Identification of the DNA elements responsible for the differential response of the BPV-4 promoter to upstream activators in fibroblasts and keratinocytes.
The lcr/tk hybrid promoter result demonstrates that the upstream BPV-4 promoter region contributes to the differential response of this promoter to upstream activators in fibroblasts and keratinocytes. A series of 5′ deletions of the papillomavirus promoter were therefore generated to identify the specific LCR promoter elements that cooperate with E2 to activate transcription preferentially in keratinocytes (Fig. 3B). The ability of HPV-16 E2 to upregulate transcription from the promoter deletions with six E2 binding sites inserted upstream was assayed in PalK and PalF cells (Fig. 4A and Table 1). It should be noted that, in each construct, the E2 DNA binding sites are an extra 6 bp upstream from the TATA box due to the restriction enzyme site used for cloning. Deletion analysis of the papillomavirus promoter identifies two novel repressor elements that are at least in part responsible for mediating the cell-type-selective response of this promoter to activation by E2 (Fig. 4A). Deletion of the region from 19 to 3 bp from the TATA box results in a 3.5-fold increase in transactivation in PalK cells and a 7-fold increase in PalF cells. This region defines PRE-1. The PRE-1 region spans the TATA box proximal E2 binding sites that have been mutated to prevent E2 binding. These sites have previously been shown to mediate downregulation of transcription at high levels of E2. These mutations do not affect the epithelial cell-specific response of the BPV-4 promoter to E2 (39).
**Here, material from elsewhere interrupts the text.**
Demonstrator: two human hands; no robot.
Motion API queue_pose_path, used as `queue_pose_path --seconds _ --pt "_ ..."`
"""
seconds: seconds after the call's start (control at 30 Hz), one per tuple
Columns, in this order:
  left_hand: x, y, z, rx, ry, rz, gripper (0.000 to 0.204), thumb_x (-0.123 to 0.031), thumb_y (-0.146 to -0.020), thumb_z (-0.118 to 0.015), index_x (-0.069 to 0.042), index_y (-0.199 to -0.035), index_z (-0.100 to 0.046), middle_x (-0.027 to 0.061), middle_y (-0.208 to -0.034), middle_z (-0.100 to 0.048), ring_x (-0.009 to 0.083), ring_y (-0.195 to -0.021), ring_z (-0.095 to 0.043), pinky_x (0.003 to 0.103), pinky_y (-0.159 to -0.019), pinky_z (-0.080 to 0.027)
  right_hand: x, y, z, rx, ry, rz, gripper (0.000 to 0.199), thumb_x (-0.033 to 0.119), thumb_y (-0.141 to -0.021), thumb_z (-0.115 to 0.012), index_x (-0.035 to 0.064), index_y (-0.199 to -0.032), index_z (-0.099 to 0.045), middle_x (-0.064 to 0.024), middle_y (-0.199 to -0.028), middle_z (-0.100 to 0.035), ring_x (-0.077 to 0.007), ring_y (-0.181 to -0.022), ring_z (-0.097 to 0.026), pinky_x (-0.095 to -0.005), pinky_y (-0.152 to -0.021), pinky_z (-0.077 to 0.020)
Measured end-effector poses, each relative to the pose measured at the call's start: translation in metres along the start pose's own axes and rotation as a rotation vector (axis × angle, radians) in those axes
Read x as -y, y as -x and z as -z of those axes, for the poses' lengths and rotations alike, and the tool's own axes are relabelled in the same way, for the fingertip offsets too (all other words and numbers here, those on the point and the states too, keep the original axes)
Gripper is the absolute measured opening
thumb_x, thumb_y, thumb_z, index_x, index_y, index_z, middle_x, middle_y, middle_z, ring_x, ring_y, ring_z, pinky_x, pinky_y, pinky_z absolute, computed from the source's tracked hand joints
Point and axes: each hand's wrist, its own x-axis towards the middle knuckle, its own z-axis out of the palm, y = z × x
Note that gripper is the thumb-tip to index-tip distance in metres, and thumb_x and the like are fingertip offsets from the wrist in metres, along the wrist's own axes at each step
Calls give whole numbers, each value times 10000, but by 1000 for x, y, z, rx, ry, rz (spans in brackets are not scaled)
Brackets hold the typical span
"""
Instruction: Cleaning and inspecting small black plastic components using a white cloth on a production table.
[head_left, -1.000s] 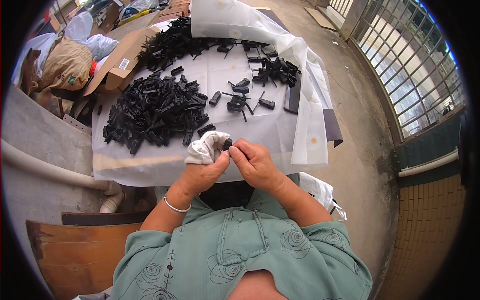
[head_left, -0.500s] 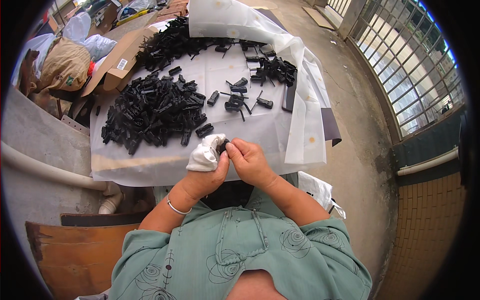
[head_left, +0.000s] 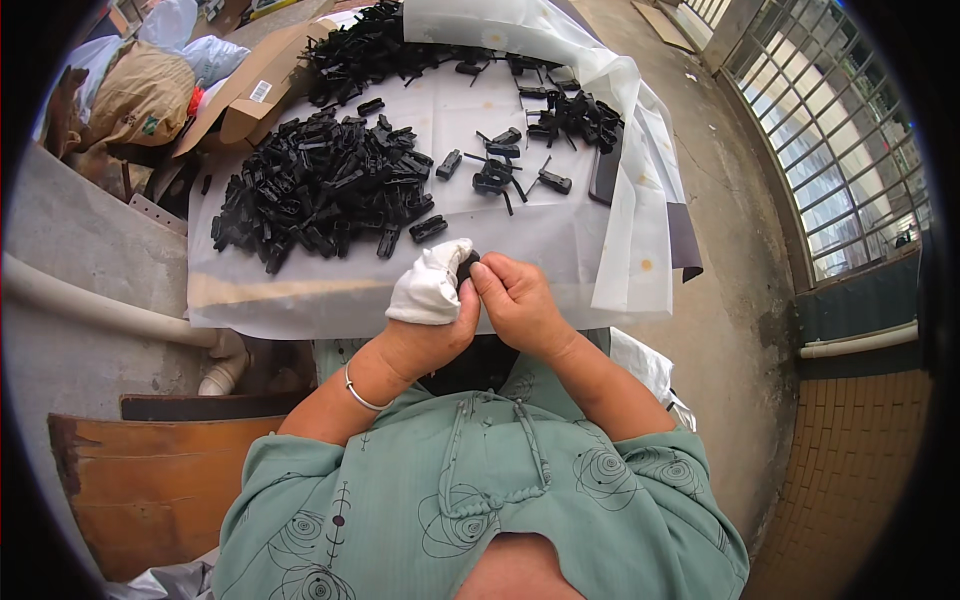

Deletion from 80 to 66 bp from the TATA box (PRE-2) results in a 3-fold increase in transcriptional activation by E2 in PalK cells and a 6.5-fold increase in PalF cells. Deletion of either of these regions does not have a significant effect on basal promoter activity. The PRE-2 region was chosen for further investigation, as a recently identified repressor element in the HPV-16 LCR has been described in a similar location (30). Also, the PRE-2 element is conserved in other BPV mucosal epitheliotropic papillomavirus promoters, both in location and in sequence (see below). Both of these observations suggest that PRE-2 is an important element in the regulation of the BPV-4 promoter.
TABLE 1.
Promoter deletion | PalF
|
PalK
|
||
---|---|---|---|---|
Fold TAa | SE | Fold TAa | SE | |
PV2 6E2 | 5.06 | 0.97 | 36.06 | 2.97 |
80bpTATA | 3.54 | 0.82 | 23.88 | 1.44 |
66bpTATA | 23.09 | 4.92 | 68.83 | 9.06 |
41bpTATA | 20.86 | 3.30 | 122.40 | 24.15 |
19bpTATA | 40.52 | 6.85 | 157.68 | 12.77 |
3bpTATA | 286.22 | 12.01 | 566.55 | 50.27 |
Fold TA, transcriptional activation by HPV-16 E2 over background.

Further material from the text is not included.